■ EXERCISE BRIEF ■
Your task is to retype all of the records below with complete accuracy.

■ INFORMATION PROVIDED ■
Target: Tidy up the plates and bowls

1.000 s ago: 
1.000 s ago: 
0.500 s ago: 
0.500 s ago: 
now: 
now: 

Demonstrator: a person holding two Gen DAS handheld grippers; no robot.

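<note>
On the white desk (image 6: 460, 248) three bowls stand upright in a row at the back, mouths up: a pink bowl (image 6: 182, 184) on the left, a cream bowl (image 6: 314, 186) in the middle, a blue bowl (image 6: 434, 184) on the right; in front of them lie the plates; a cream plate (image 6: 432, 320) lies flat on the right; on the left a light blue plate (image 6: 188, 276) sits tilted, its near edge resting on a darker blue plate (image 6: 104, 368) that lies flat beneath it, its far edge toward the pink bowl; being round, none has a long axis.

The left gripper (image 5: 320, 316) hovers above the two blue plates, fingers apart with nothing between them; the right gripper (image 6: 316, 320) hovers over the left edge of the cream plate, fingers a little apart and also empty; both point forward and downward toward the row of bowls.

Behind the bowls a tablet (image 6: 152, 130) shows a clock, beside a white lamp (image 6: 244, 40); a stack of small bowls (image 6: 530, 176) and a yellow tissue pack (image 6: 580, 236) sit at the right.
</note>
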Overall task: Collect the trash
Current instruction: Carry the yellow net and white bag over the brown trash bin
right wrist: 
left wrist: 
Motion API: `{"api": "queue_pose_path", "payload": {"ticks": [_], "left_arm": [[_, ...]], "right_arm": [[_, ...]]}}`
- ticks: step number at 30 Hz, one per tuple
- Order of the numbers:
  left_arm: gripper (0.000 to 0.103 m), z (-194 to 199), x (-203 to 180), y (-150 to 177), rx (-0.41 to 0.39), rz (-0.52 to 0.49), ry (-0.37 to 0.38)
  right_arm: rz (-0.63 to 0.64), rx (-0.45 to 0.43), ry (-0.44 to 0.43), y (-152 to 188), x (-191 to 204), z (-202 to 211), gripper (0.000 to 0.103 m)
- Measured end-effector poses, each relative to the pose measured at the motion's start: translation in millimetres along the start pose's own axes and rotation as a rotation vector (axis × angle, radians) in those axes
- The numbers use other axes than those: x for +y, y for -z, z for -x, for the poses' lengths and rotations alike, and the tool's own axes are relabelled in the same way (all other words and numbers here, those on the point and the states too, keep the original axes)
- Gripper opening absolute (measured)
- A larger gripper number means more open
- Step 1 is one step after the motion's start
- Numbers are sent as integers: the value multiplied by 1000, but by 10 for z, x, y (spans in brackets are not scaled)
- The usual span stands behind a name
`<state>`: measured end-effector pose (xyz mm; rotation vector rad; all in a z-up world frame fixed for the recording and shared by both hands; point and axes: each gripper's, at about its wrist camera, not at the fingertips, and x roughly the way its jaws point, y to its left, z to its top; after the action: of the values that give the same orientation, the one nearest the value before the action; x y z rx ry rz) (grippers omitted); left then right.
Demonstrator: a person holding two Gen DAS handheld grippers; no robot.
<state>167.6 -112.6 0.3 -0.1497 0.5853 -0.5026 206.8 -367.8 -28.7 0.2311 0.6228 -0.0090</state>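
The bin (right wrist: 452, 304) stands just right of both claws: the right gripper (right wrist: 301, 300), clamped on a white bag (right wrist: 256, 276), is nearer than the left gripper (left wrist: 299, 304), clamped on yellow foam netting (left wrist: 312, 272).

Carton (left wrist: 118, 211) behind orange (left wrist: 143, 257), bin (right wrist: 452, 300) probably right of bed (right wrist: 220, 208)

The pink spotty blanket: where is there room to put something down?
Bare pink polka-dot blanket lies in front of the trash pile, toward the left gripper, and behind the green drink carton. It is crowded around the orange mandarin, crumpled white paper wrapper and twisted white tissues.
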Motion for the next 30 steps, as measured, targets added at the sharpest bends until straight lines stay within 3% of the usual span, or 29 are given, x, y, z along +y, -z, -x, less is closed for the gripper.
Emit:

■ TASK ANSWER ■
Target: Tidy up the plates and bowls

1.000 s ago: 
1.000 s ago: 
0.500 s ago: 
0.500 s ago: 
now: 
now: 

Demonstrator: a person holding two Gen DAS handheld grippers; no robot.

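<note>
On the white desk (image 6: 460, 248) three bowls stand upright in a row at the back, mouths up: a pink bowl (image 6: 182, 184) on the left, a cream bowl (image 6: 314, 186) in the middle, a blue bowl (image 6: 434, 184) on the right; in front of them lie the plates; a cream plate (image 6: 432, 320) lies flat on the right; on the left a light blue plate (image 6: 188, 276) sits tilted, its near edge resting on a darker blue plate (image 6: 104, 368) that lies flat beneath it, its far edge toward the pink bowl; being round, none has a long axis.

The left gripper (image 5: 320, 316) hovers above the two blue plates, fingers apart with nothing between them; the right gripper (image 6: 316, 320) hovers over the left edge of the cream plate, fingers a little apart and also empty; both point forward and downward toward the row of bowls.

Behind the bowls a tablet (image 6: 152, 130) shows a clock, beside a white lamp (image 6: 244, 40); a stack of small bowls (image 6: 530, 176) and a yellow tissue pack (image 6: 580, 236) sit at the right.
</note>
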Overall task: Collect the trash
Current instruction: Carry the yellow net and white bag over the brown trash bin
right wrist: 
left wrist: 
Motion API: `{"api": "queue_pose_path", "payload": {"ticks": [_], "left_arm": [[_, ...]], "right_arm": [[_, ...]]}}`
- ticks: step number at 30 Hz, one per tuple
- Order of the numbers:
  left_arm: gripper (0.000 to 0.103 m), z (-194 to 199), x (-203 to 180), y (-150 to 177), rx (-0.41 to 0.39), rz (-0.52 to 0.49), ry (-0.37 to 0.38)
  right_arm: rz (-0.63 to 0.64), rx (-0.45 to 0.43), ry (-0.44 to 0.43), y (-152 to 188), x (-191 to 204), z (-202 to 211), gripper (0.000 to 0.103 m)
- Measured end-effector poses, each relative to the pose measured at the motion's start: translation in millimetres along the start pose's own axes and rotation as a rotation vector (axis × angle, radians) in those axes
- The numbers use other axes than those: x for +y, y for -z, z for -x, for the poses' lengths and rotations alike, and the tool's own axes are relabelled in the same way (all other words and numbers here, those on the point and the states too, keep the original axes)
- Gripper opening absolute (measured)
- A larger gripper number means more open
- Step 1 is one step after the motion's start
- Numbers are sent as integers: the value multiplied by 1000, but by 10 for z, x, y (spans in brackets are not scaled)
- The usual span stands behind a name
`<state>`: measured end-effector pose (xyz mm; rotation vector rad; all in a z-up world frame fixed for the recording and shared by both hands; point and axes: each gripper's, at about its wrist camera, not at the fingertips, and x roughly the way its jaws point, y to its left, z to its top; after the action: of the values that give the same orientation, the one nearest the value before the action; x y z rx ry rz) (grippers omitted); left then right.
Demonstrator: a person holding two Gen DAS handheld grippers; no robot.
<state>167.6 -112.6 0.3 -0.1497 0.5853 -0.5026 206.8 -367.8 -28.7 0.2311 0.6228 -0.0090</state>
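The bin (right wrist: 452, 304) stands just right of both claws: the right gripper (right wrist: 301, 300), clamped on a white bag (right wrist: 256, 276), is nearer than the left gripper (left wrist: 299, 304), clamped on yellow foam netting (left wrist: 312, 272).

Carton (left wrist: 118, 211) behind orange (left wrist: 143, 257), bin (right wrist: 452, 300) probably right of bed (right wrist: 220, 208)

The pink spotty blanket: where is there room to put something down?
Bare pink polka-dot blanket lies in front of the trash pile, toward the left gripper, and behind the green drink carton. It is crowded around the orange mandarin, crumpled white paper wrapper and twisted white tissues.
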Motion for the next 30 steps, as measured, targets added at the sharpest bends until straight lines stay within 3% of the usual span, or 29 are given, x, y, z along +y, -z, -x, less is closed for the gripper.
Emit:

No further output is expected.